Beginning at the line that includes "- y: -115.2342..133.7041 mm", print each remaining line of the data word for word. Output nothing else.
(Beginning of GIVEN DATA)
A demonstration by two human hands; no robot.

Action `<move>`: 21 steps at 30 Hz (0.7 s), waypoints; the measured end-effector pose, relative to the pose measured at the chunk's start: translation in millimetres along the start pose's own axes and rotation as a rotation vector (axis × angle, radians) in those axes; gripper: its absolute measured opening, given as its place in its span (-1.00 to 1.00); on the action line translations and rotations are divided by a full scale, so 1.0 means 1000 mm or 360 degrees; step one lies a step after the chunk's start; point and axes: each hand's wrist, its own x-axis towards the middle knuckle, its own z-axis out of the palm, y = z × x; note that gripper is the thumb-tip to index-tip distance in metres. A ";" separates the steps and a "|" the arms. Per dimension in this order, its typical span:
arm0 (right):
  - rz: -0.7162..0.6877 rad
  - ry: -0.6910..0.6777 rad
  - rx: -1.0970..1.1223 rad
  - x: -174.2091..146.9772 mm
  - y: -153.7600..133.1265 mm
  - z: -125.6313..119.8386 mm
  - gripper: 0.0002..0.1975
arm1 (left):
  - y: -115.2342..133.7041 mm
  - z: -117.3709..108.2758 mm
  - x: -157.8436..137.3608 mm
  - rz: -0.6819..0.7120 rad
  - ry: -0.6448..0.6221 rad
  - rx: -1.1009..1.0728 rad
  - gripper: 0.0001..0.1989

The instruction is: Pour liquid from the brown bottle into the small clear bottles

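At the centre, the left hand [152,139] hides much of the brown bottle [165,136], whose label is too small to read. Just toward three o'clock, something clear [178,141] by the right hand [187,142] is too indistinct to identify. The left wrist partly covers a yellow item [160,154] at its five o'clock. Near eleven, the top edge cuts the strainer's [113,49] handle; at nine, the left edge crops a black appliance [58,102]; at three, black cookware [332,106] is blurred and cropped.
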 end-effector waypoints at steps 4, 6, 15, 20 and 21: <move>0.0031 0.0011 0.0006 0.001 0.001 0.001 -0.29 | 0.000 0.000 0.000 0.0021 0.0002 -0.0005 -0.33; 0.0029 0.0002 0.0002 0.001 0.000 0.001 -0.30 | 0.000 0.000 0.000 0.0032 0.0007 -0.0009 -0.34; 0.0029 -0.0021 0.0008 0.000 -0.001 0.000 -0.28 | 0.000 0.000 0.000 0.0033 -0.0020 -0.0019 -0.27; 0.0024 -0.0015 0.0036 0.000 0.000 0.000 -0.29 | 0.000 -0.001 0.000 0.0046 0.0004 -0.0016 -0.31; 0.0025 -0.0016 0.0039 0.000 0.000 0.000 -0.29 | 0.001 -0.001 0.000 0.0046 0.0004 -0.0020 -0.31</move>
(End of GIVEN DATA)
_ANSWER BELOW_.
  - y: -115.2342..133.7041 mm
  - z: -117.3709..108.2758 mm
  - x: -157.8436..137.3608 mm
  - rz: -0.6819..0.7120 rad
  - ry: -0.6448..0.6221 rad
  - rx: -1.1009..1.0728 rad
  - gripper: 0.0001..0.1989

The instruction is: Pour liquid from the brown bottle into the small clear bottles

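At the centre, the left hand [152,139] hides much of the brown bottle [165,136], whose label is too small to read. Just toward three o'clock, something clear [178,141] by the right hand [187,142] is too indistinct to identify. The left wrist partly covers a yellow item [160,154] at its five o'clock. Near eleven, the top edge cuts the strainer's [113,49] handle; at nine, the left edge crops a black appliance [58,102]; at three, black cookware [332,106] is blurred and cropped.
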 end-effector waypoints at steps 4, 6, 15, 20 and 21: <move>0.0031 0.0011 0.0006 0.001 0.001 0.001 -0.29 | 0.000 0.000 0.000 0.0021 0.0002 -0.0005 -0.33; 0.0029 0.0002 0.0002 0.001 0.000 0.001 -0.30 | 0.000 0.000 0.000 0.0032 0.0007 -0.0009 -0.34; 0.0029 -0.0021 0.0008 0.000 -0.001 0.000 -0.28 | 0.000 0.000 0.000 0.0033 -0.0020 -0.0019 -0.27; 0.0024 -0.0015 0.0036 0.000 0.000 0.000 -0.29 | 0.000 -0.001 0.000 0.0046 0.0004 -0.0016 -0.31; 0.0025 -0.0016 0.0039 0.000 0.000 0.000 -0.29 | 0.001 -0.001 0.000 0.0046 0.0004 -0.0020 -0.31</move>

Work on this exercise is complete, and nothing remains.